Instructions for the task:
The whole answer is the data below, retyped exactly.

Source data:
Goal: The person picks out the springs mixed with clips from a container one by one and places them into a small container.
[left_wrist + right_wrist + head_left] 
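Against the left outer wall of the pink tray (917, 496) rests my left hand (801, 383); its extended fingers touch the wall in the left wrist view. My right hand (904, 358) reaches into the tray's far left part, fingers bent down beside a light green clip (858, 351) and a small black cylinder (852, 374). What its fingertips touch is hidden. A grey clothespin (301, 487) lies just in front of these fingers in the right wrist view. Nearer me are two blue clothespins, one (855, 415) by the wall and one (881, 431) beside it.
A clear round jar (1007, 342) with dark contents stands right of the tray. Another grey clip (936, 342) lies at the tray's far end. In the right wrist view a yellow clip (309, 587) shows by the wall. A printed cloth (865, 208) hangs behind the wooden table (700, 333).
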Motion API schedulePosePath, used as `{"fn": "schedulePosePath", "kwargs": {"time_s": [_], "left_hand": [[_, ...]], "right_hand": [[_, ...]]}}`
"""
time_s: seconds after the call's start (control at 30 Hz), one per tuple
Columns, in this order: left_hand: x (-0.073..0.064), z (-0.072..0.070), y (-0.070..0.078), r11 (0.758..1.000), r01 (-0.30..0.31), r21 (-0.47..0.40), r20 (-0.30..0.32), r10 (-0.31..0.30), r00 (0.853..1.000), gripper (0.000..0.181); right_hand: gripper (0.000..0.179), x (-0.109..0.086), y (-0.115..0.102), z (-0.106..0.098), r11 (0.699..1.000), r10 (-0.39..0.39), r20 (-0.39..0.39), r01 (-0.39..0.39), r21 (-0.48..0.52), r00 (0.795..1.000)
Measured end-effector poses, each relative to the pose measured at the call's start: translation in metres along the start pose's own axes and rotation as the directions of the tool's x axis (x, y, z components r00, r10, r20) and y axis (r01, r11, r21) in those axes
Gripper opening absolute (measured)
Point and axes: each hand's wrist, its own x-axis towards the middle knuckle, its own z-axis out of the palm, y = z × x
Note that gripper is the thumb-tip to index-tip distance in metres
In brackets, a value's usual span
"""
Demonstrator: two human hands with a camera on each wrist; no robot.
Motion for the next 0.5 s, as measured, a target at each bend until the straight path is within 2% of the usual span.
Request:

Solution to the problem:
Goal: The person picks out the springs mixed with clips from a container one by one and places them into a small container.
[left_wrist + right_wrist + head_left] 
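Against the left outer wall of the pink tray (917, 496) rests my left hand (801, 383); its extended fingers touch the wall in the left wrist view. My right hand (904, 358) reaches into the tray's far left part, fingers bent down beside a light green clip (858, 351) and a small black cylinder (852, 374). What its fingertips touch is hidden. A grey clothespin (301, 487) lies just in front of these fingers in the right wrist view. Nearer me are two blue clothespins, one (855, 415) by the wall and one (881, 431) beside it.
A clear round jar (1007, 342) with dark contents stands right of the tray. Another grey clip (936, 342) lies at the tray's far end. In the right wrist view a yellow clip (309, 587) shows by the wall. A printed cloth (865, 208) hangs behind the wooden table (700, 333).
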Motion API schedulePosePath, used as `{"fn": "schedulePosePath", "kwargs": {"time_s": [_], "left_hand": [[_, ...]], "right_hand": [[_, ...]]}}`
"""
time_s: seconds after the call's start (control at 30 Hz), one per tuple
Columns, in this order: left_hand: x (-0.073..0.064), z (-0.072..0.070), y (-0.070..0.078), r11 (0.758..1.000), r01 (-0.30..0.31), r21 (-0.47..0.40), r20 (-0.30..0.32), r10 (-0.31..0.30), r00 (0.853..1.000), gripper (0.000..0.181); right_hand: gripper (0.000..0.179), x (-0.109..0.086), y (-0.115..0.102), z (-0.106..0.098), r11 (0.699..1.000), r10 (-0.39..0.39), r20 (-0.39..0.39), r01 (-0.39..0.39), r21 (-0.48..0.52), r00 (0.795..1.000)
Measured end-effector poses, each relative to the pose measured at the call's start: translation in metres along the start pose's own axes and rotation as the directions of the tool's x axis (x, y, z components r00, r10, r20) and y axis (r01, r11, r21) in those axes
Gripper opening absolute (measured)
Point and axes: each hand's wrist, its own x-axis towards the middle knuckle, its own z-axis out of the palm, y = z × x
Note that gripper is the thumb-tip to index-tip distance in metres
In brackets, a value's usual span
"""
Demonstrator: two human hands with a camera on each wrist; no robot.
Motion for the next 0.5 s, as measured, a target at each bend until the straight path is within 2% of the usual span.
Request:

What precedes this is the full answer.